As noted in the “Securities Litigation Watch,” Adam Savett is keeping updated options backdating stats as to how cases are being disposed. Here is an excerpt from that blog: “Of the 39 options backdating cases that have been filed as securities class actions, 30 have now reached a resolution. Of the resolved cases, 9 of those cases have been dismissed and 21 have settled. This is still in line with historical trends, where settlements outnumber dismissals by approximately 2-to-1.

The twenty one settlements total $1.56 billion, for an average of $74.38 million. But, removing the largest settlement (UnitedHealth Group) lowers the average back to $31.82 million. As could have been expected the averages are slowly creeping down over time, as the UnitedHealth settlement can now be viewed as a fairly clear example of an outlier in terms of the size of the settlement.”

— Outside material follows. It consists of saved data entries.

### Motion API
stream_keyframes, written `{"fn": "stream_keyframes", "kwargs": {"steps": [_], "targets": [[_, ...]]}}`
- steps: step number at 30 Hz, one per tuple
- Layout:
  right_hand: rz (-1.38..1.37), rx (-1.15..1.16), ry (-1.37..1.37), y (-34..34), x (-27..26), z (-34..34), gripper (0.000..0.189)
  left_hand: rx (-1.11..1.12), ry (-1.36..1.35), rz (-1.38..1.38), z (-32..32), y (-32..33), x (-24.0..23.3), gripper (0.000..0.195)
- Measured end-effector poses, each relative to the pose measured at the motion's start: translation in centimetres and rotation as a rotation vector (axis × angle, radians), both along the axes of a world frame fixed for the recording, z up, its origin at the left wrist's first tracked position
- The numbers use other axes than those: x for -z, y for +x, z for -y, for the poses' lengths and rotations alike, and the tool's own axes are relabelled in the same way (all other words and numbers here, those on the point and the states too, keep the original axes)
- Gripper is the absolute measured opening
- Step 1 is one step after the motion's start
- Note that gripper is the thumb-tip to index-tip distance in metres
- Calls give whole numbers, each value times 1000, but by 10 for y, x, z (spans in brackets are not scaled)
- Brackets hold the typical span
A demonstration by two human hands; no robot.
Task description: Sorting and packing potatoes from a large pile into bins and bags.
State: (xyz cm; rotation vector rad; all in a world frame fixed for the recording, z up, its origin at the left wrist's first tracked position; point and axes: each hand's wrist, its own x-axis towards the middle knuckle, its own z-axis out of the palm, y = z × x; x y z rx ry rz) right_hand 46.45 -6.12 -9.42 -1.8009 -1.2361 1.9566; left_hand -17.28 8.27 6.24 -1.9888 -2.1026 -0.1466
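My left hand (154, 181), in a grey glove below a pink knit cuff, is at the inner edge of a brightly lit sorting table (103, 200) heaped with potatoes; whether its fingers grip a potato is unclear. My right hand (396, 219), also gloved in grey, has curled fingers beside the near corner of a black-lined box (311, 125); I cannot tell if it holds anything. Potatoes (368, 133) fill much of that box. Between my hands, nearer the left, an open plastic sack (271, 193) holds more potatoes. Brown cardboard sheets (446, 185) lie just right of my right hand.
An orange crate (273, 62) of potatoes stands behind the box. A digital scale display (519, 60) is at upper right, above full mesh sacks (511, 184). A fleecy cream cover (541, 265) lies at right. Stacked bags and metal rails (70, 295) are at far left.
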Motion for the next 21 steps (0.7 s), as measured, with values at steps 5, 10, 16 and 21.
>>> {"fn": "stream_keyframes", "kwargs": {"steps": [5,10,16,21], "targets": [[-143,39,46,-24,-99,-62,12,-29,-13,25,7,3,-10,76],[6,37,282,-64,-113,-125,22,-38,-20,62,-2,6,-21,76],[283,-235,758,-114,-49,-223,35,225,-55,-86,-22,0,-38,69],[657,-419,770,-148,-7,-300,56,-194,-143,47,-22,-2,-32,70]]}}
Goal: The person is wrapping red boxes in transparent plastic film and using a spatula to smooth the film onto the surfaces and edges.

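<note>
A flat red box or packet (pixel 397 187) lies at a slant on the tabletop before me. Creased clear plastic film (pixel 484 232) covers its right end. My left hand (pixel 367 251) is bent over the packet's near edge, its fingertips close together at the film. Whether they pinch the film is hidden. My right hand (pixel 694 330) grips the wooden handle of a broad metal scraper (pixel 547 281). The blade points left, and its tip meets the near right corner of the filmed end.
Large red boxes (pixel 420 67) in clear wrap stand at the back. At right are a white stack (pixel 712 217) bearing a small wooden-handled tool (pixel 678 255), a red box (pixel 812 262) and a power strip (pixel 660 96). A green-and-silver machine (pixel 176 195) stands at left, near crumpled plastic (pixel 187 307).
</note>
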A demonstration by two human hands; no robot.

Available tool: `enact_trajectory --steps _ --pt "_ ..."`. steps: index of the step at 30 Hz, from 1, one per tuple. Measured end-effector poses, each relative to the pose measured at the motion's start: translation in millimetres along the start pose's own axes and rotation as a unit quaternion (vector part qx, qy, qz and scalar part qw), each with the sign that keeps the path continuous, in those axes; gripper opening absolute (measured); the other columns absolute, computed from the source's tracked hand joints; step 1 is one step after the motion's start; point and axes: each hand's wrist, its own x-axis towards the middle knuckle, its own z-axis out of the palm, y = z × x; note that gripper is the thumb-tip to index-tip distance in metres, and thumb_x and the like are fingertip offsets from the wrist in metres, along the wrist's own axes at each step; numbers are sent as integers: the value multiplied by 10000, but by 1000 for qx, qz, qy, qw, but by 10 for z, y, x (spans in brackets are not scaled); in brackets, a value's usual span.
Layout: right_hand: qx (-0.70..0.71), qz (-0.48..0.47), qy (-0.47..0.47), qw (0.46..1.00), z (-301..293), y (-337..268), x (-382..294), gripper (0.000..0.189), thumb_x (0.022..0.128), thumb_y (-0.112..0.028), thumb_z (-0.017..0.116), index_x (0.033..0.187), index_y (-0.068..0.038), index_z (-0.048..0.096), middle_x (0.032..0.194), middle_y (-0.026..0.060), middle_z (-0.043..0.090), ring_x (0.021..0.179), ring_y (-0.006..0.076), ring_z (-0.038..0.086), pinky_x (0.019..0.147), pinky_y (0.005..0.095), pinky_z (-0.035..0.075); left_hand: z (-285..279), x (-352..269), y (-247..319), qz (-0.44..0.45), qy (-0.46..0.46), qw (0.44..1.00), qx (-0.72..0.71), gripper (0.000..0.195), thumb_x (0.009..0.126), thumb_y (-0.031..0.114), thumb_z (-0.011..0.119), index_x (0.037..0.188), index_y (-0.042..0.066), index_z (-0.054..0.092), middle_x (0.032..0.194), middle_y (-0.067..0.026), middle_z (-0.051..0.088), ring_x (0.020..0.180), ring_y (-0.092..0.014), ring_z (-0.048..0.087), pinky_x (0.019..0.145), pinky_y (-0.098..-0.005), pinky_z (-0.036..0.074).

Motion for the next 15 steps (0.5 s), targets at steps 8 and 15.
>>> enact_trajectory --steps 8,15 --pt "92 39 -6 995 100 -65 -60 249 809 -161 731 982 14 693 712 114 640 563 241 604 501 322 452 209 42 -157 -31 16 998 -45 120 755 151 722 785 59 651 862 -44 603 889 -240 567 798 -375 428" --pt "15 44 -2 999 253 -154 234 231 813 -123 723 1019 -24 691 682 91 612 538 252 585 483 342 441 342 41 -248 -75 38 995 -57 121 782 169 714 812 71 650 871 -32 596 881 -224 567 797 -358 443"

SOX Whistleblowing Procedure Axed by French Supreme Court

Below is news from Gibson Dunn (we have posted memos analyzing this decision in our “Whistleblowers” Practice Area):

On December 8th, the French Supreme Court issued a decision impacting companies having operations in France and subject to the “whistle-blowing” requirements provided for by Section 301(4) of Sarbanes-Oxley. In 2004 and 2007, Dassault Systèmes – the holding company of the Dassault group – adapted its “Code of Business Conduct” (the “Code”) to provide for a whistle-blowing procedure.

The Code described the procedure as being “neither mandatory nor exclusive. Any person having knowledge of material breaches of the principles described in the Code of Business Conduct in financial, accounting or banking matters or relating to anticorruption issues and which deems it appropriate may communicate such breach to the designated persons within the DS Group. This procedure may not be used outside these areas. It may be used, however, in areas relating to the vital interest of the DS Group or the physical or mental integrity of a person (in particular in case of … discrimination or moral or sexual harassment).”

The French Supreme Court held that the Dassault whistle-blowing procedure was in breach of the Act on Computing and Liberties dated January 6, 1978 (“Loi informatique et libertés”). As a matter of principle, the Act requires the National Commission on Computing and Liberties (“Commission Nationale de l’Informatique et des Libertés”) (the “CNIL”) to authorize the operation of any automatic data processing system in advance of its implementation. The CNIL, however, has created simplified declaratory procedures in a number of areas. Under a deliberation dated December 8, 2005 on the Unique Authorization on Personal Automatic Data Processing Implemented in Respect of Whistle-Blowing Procedures (the “2005 Deliberation”), whistle-blowing procedures may be subject to a mere prior declaration to the CNIL, provided the procedures do not exceed the scope of the 2005 Deliberation. The 2005 Deliberation limits the possibility to use the simplified declaratory procedure in connection with procedures implemented in connection with “financial, accounting or banking matters or relating to anticorruption issues”.

The Dassault whistle-blowing procedure going beyond these areas, the French Supreme Court decided that it was in breach of the Act as it should have received the CNIL’s prior authorization. The French Supreme Court also held that the Dassault procedure was breaching the Act in that it failed to provide for a right for any person affected by the whistle-blowing procedure to be informed, and have a right of access to, and of rectification of, any information collected in this manner.